Paleontologists believe that between 35 and 32 million years ago, parapithecids and early platyrrhines rafted from Africa to South America.

They might even have arrived at the same moment!

Therefore, these primates must have traveled to South America at least twice, regardless of how they got there.

What’s more, despite the fact that it appears to be legit that they just took the land course to get from Africa to South America, there’s actually no proof of that journey, except if they were some sort of paleo-Houdinis.

For primates to get to South America via land, they would have needed to traverse Africa, as far as possible across Eurasia, then, at that point, over the Bering Waterway and right down the North American mainland to get to where they’ve been tracked down in Peru.

In addition, they wouldn’t have been able to leave any fossils behind in any of the places they traveled through.

Therefore, land travel is probably out of the question, leaving only water travel as an option.

Additionally, scientists believe that the use of rafts by a group of primates to cross the ocean is the best method for doing so.

To be clear, they probably weren’t joining wooden beams together to make a boat like Castaway did.

Almost certainly, these creatures gripped to bunches of vegetation, similar to mangroves or other fallen trees, that got cleared out to the ocean during storms.

Another possibility is that they sailed over on islands formed by fragments of land that had separated from the African coast.

Even though all of this sounds crazy, the conditions were actually pretty good for an ocean voyage back then.

Ocean levels around then were lower than they are today on account of the development of icy masses in the Antarctic.

Additionally, the continents were closer together than they are today despite not being connected.

While today’s coast-to-coast distance is approximately 1,770 miles, it would have been between 1,000 and 1,300 miles at the time.
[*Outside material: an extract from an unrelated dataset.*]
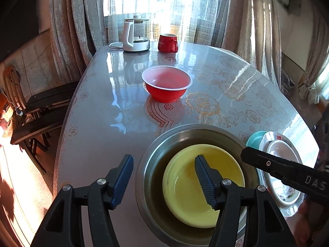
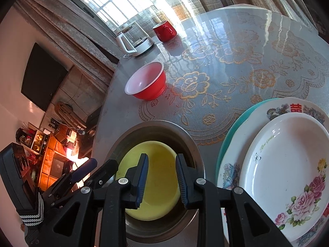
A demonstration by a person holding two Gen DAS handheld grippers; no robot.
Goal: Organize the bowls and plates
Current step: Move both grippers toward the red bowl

This may not seem like much of an improvement, but it could have been crucial for those tiny monkeys.

The majority of small mammals and reptiles are thought to be able to survive that long without fresh food or water in the right conditions, despite the fact that the journey across the Atlantic may have taken as little as 10 to 13 days.

Additionally, researchers are fairly certain that primates have traveled further afield than just from Africa to America.

For instance, we are aware that the lemurs of Madagascar are most closely related to primates on mainland Africa. However, we are also aware that the lemurs’ ancestors did not arrive in Madagascar until a considerable amount of time had passed since the landmass had separated from the remainder of Africa.

This indicates that they would have needed to cross the Mozambique Channel in some way, probably via rafts.

Torpor, a state of physical inactivity in which their bodily processes slow down and their temperature drops, may have enabled lemurs to survive the journey.

However, not everyone is so convinced that early monkeys reached the New World by rafting.

For one’s purposes, since we’re missing proof of a land crossing, doesn’t be guaranteed to imply that boats are the main response.

We simply lack any evidence regarding the possibility of that alternative response.

Like sunken pirate treasure, the direct, tangible evidence for rafting is currently waiting to be found.

In addition, “When you have eliminated the impossible, whatever remains, however improbable, must be the truth,” as stated by Sherlock Holmes.

Rafts are also occasionally the improbable truth.